Raising minimum wage doesn’t ease burden on taxpayers

Original Article: http://www.ocregister.com/articles/minimum-698792-wage-increases.html

  • Author: Michael Saltsman

  • Publication Date: January 2016

  • Newspaper: OC Register

  • Topics: Minimum Wage

Can minimum wage increases save taxpayers money?

Union-backed activists will take that case to city halls and statehouses around the country in 2016. They argue that taxpayers “subsidize” the profits of businesses that hire entry-level employees who qualify for public assistance – a cost that could be mitigated by minimum wage increases.

However, new research conducted by Joseph Sabia and Thanh Tam Nguyen of San Diego State University concludes that minimum wage increases have little-to-no net effect on participation in or spending on social welfare programs. It’s a confirmation of what the Congressional Budget Office found in its 2014 report on minimum wages, and it should serve as a wake-up call to policymakers intoxicated by the idea of a fiscal “free lunch.”

Their study is the most comprehensive to date on the relationship between minimum wage increases and social welfare use. The authors analyze 35 years of data across multiple data sets to study the impact of minimum wage increases on six major social programs, including Supplemental Nutritional Assistance Program, Medicaid, Temporary Assistance for Needy Families and the Program for Women, Infants, and Children.

The authors give two reasons for their conclusion that minimum wage increases have no net effect on government programs. First, minimum wage increases cause employers to reduce job opportunities and cut hours, making some people more, rather than less, dependent on government.

Second, minimum wage increases are poorly targeted to those they’re supposed to help. For instance, the authors find that just 12 percent of the employees who would be affected by a $15 federal minimum wage are SNAP (food stamp) recipients, and just 10 percent are Medicaid recipients.

In other words, a minimum wage increase is a blunt tool for policymakers to target recipients of social programs. (Given that public assistance programs are generally based on family income, it is instructive to note that the average family income today of a beneficiary of a higher minimum wage is over $50,000 a year.)

In limited cases, the authors found small decreases in SNAP benefits participation with minimum wage increases; in other cases they found increases in lunch and housing assistance associated with minimum wage increases. But these findings were, if anything, indicative of redistributive effects among minimum wage employees – in other words, some gain at the expense of others.

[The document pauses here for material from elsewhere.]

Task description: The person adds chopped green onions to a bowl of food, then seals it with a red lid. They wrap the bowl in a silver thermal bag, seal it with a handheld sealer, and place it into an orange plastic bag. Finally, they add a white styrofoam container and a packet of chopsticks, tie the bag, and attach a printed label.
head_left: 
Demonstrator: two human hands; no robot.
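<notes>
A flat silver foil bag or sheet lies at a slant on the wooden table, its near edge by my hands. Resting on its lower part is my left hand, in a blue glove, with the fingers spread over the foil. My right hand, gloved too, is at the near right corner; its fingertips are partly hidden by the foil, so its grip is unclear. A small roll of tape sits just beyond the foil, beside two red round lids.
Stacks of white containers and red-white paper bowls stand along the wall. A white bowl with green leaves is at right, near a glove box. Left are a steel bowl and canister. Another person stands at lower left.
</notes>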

This study contradicts the finding of another paper by Michael Reich of UC Berkeley and Rachel West of the Center for American Progress, which found minimum wage increases reduce taxpayer spending on SNAP.

Nevertheless, the powerful health care workers local of the Service Employees International Union intends to put a $15 minimum wage on the November state ballot, arguing that “Californians who are paid the current minimum wage often must rely on the state’s social safety net to meet their basic needs.”

Voters are right to support public policies that promote work and reduce dependency on government. But as this research shows, they’re wrong to think that minimum wage increases – and a $15 minimum wage, in particular – are the answer.